The genocide–ecocide nexus is the connection between ecocide (destruction of the environment) and genocide (destruction of a people). Ecocide can be a means of genocide, when "environmental destruction results in conditions of life that fundamentally threaten a social group's cultural and/or physical existence", and makes future genocides more likely. It is particularly relevant in discussions of genocide of indigenous peoples.

Many of the scholars writing about genocide and ecocide use Raphael Lemkin's original definition of genocide. When ecological destruction is responsible for genocide, it occurs in systemic and structural form, often over many decades or centuries, that is not easy to pin on the specific intention of a particular actor. When ecocide leads to genocide, it often looks more like social death than physical extermination. For example, genocide scholar Tony Barta referred to the "remorseless pressures of destruction inherent in the very nature of the society". Insights from settler-colonial studies, critical race theory, and critical Indigenous studies, are also used to explore the genocide–ecocide nexus.

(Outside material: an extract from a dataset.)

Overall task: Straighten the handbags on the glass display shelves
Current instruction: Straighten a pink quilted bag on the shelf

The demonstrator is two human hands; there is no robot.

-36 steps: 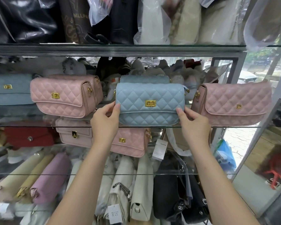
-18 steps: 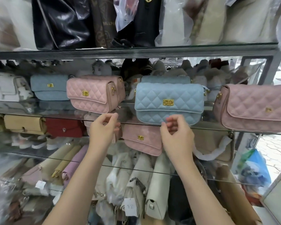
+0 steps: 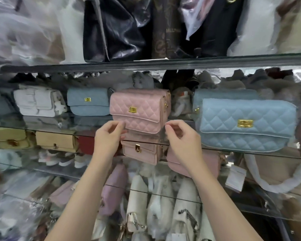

It is argued that processes such as natural resource extraction and techno-capitalist development are behind ecocide and ecocide-related genocides. Ecocide often leads to genocide when it occurs on the edges of capitalist expansion into indigenous economies, preceded by land expropriation that both enables capitalist exploitation of the land in question and severs indigenous people from their previous way of subsistence.

== History ==
The historical precedent for a link between genocide and ecocide can be seen through examinations of the Vietnam War and the US military's use of Agent Orange. Professor Galston, a biologist, made a speech comparing the wilful destruction of people and culture from the Second World War with the destruction of the environment during the Vietnam War. The methods of warfare used in the Vietnam War destroyed the flora with the loss of plant life and soil contamination, the humans in the long run, and the fauna with biodiversity loss. Environmental destruction can take three forms: destruction caused by mass violence, the conduct of mass violence causing destruction, and long-term environmental destruction can be a barrier for peace. Environmental destruction caused by mass violence can correlate directly to the use of Agent Orange during the Vietnam War. The environment was deliberately attacked with the intent to target a population. During the war, there was a clear willingness to use the dioxin-contaminated agent on the environment of Vietnam, with the intent to destroy the human adversaries. The target was the environment, but such environmental neglect impacts human rights, welfare and can cause more conflict.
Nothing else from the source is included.